DESCRIPTION OF THE TASK> What is the count of lines below that include "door"? Reply with nothing else.

(RECORDS FOR THIS TASK Opens)

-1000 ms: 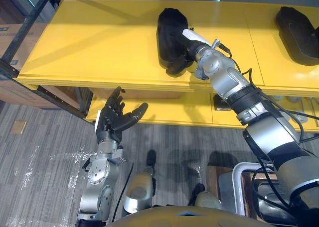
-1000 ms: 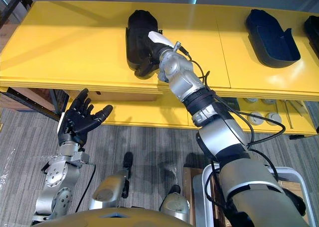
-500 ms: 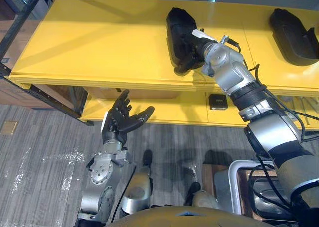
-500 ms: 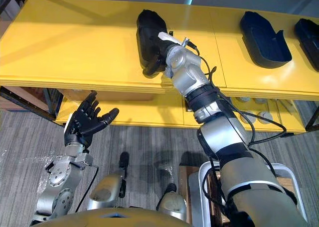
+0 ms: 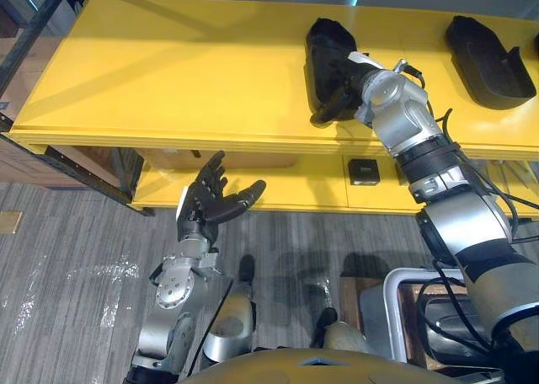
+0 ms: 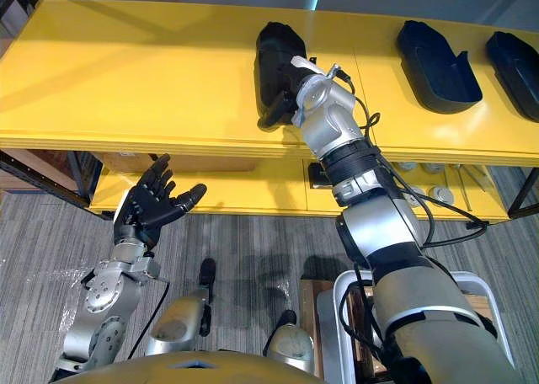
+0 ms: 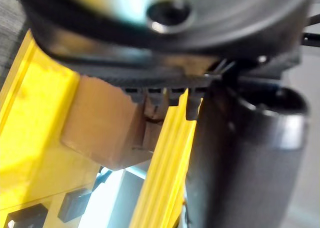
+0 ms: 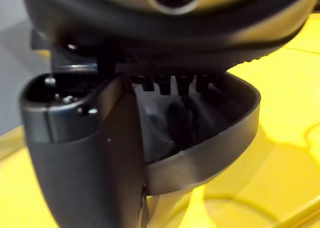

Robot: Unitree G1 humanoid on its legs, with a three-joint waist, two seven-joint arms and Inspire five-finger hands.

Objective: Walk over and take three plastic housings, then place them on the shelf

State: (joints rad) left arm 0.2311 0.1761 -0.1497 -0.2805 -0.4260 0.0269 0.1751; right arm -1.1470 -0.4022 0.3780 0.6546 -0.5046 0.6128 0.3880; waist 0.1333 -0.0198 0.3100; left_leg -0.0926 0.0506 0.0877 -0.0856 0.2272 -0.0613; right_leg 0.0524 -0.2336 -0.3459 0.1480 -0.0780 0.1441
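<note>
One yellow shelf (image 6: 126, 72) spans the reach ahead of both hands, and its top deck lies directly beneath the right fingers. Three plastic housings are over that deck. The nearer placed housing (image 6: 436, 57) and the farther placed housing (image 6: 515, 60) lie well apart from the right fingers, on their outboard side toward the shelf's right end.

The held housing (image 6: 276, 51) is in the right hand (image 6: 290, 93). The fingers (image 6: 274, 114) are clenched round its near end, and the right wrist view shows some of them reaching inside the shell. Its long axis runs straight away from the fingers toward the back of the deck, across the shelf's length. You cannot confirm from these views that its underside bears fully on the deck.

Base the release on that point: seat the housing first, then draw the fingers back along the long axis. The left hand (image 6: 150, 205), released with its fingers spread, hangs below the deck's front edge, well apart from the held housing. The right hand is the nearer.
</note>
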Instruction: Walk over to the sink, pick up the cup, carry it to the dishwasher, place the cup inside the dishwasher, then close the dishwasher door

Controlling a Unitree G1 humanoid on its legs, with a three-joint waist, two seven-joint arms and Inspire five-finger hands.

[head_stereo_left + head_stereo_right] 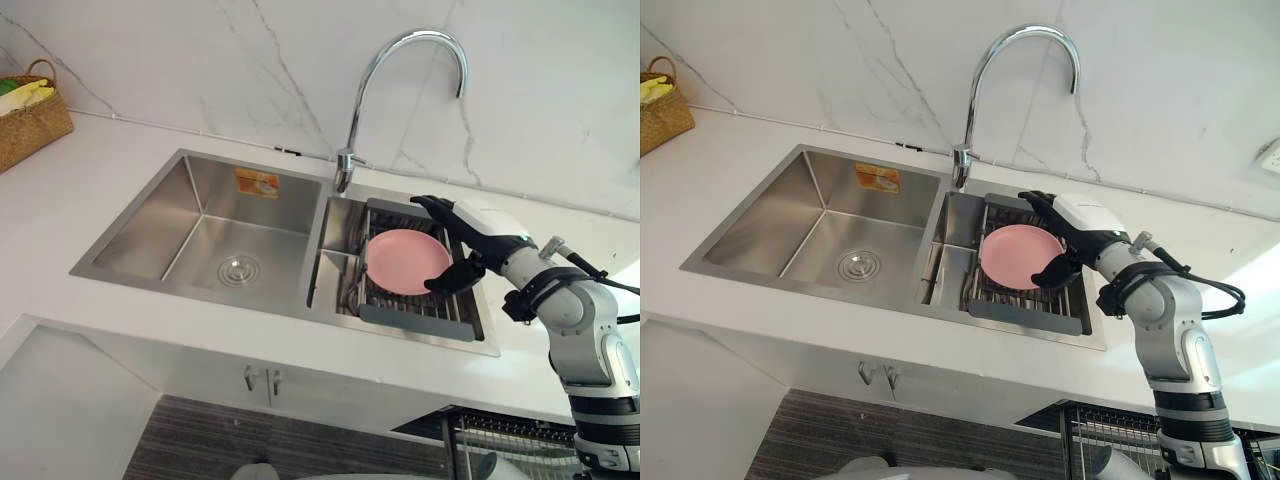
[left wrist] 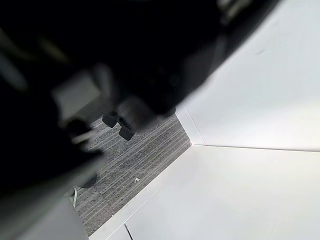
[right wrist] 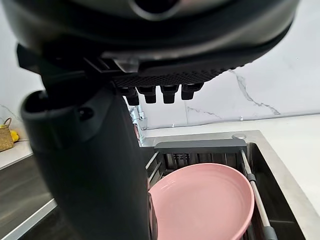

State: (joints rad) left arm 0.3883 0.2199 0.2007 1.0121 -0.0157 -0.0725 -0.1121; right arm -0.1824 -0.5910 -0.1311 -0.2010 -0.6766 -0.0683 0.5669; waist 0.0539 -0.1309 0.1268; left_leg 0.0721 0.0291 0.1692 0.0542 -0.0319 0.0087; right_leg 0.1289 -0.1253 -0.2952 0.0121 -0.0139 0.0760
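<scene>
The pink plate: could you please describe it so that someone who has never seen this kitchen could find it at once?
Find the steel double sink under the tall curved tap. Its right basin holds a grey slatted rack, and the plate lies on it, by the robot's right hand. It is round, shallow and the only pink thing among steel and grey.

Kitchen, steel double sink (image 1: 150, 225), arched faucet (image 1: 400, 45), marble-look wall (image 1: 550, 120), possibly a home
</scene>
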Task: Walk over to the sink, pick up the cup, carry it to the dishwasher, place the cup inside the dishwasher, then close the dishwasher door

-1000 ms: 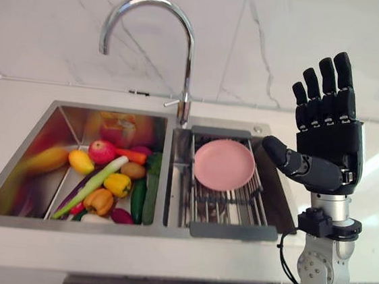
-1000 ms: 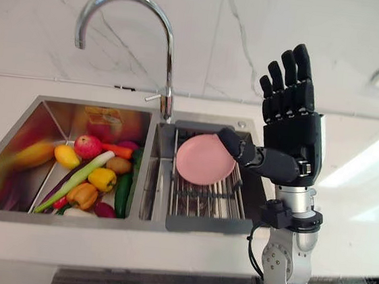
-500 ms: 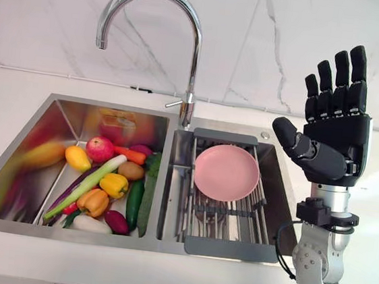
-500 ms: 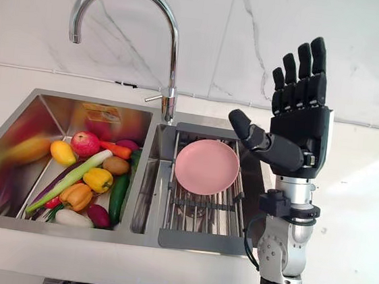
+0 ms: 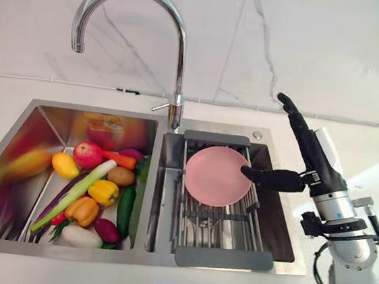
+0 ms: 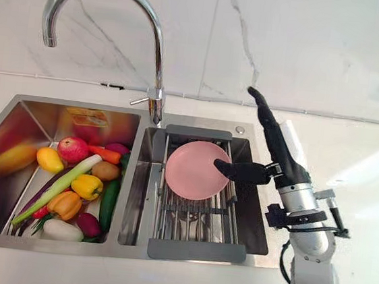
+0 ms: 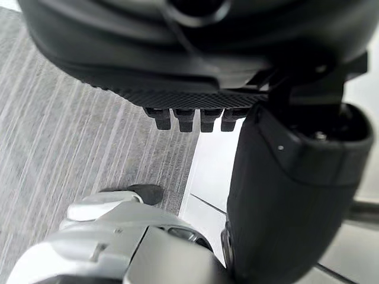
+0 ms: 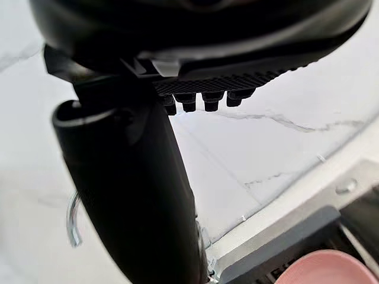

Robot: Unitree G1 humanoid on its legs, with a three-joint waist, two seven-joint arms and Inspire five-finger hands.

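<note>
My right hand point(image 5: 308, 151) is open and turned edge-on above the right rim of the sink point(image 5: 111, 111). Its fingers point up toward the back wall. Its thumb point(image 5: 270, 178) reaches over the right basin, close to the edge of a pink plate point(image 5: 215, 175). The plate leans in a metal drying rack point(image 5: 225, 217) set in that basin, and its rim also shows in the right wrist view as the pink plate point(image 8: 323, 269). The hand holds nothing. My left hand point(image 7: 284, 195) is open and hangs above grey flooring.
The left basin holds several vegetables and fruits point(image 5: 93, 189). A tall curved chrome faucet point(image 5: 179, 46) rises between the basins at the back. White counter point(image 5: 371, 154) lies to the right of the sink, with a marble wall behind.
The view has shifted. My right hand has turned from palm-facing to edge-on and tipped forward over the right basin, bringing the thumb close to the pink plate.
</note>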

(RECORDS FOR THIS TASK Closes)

WRITTEN REPLY> 2